*WORK TO COMPLETE*: Everything from the line containing "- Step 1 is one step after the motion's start" through the final line below must be output exactly, both ends included, with nothing else and no pictures.

[INFORMATION SHOWN Boundary: Start]

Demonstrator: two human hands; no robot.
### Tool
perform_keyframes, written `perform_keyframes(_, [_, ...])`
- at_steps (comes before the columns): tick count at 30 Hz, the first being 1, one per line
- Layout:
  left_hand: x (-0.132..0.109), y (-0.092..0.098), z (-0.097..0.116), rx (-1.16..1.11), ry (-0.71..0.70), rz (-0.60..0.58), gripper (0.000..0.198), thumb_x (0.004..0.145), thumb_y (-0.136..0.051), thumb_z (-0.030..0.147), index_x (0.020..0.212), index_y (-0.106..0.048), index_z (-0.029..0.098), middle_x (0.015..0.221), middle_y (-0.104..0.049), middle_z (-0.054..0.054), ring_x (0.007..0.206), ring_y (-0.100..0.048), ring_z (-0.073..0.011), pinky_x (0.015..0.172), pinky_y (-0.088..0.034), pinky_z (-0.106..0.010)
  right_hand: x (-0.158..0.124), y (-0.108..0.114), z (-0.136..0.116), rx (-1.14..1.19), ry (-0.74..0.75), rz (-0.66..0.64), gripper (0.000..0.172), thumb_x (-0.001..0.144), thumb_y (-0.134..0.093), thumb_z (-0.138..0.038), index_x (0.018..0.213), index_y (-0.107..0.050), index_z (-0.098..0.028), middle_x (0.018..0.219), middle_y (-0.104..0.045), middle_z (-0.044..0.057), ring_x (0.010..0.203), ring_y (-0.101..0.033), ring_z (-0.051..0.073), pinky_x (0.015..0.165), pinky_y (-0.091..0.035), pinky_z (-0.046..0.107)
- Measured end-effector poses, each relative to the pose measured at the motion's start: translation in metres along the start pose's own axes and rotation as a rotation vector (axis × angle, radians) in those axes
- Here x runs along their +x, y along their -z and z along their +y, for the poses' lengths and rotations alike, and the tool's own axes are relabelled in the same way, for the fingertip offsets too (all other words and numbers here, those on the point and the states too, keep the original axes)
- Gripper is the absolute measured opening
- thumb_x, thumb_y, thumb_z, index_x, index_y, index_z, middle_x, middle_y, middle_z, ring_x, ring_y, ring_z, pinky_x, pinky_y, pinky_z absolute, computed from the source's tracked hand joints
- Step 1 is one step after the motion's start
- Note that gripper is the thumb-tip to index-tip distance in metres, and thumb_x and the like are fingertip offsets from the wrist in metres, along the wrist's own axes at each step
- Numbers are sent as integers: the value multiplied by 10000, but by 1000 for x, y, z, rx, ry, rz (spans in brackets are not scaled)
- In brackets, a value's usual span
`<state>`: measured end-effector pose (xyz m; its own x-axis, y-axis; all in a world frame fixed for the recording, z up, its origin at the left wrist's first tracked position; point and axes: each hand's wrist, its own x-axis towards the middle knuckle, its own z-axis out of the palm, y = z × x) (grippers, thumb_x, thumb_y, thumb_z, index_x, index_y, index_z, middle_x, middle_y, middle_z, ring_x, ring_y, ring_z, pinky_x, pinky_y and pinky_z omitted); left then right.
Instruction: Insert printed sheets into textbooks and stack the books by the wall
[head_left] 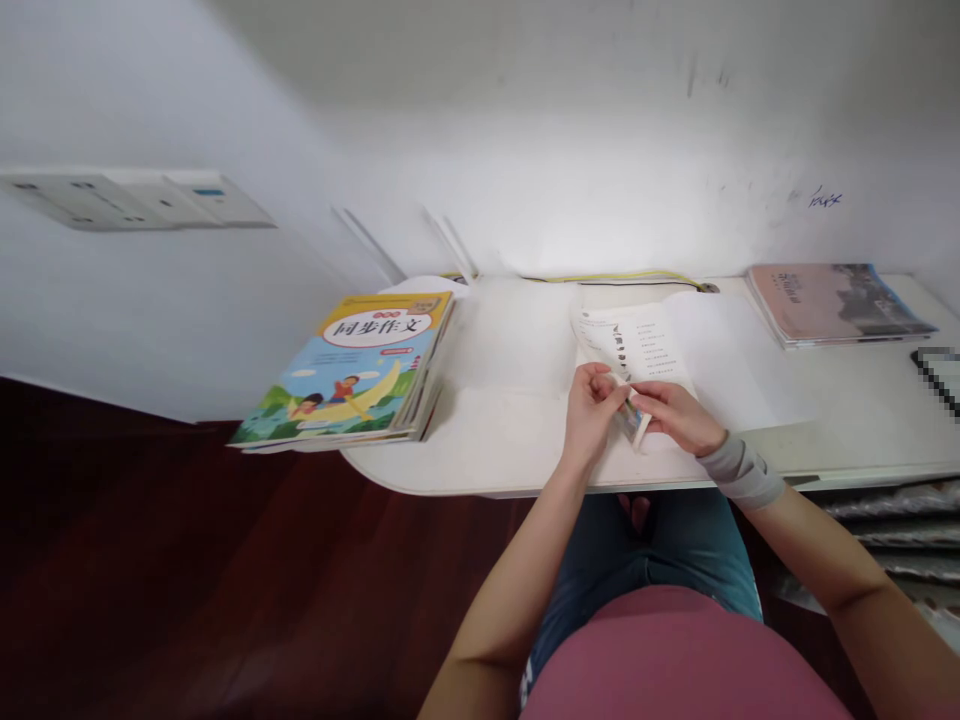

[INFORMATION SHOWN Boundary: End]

*RESULT OF THE EXERCISE*:
- Step 1 is one step after the motion's start
- Note that gripper is the thumb-tip to index-tip distance in metres, and thumb_x and the like are fingertip offsets from the wrist in metres, along the wrist's own axes at each step
- Numbers are sent as integers: the value multiplied by 10000, but by 1000 for x, y, z, rx, ry, rz (spans in brackets are not scaled)
- In brackets, a value's usual span
`<state>`: measured end-effector pose (xyz m; its own x-axis, y-axis; all in a world frame fixed for the recording, z up, its origin at the left wrist's first tracked position; point and axes: each hand's wrist, its own x-axis towards the middle knuckle, its own z-axis out of the palm, y = z × x) (grippers, thumb_x, thumb_y, thumb_z, index_x, index_y, index_z, middle_x, middle_y, middle_z, ring_x, ring_y, ring_z, pinky_x, pinky_y and pinky_z omitted); left then right.
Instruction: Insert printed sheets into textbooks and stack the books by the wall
[head_left] 

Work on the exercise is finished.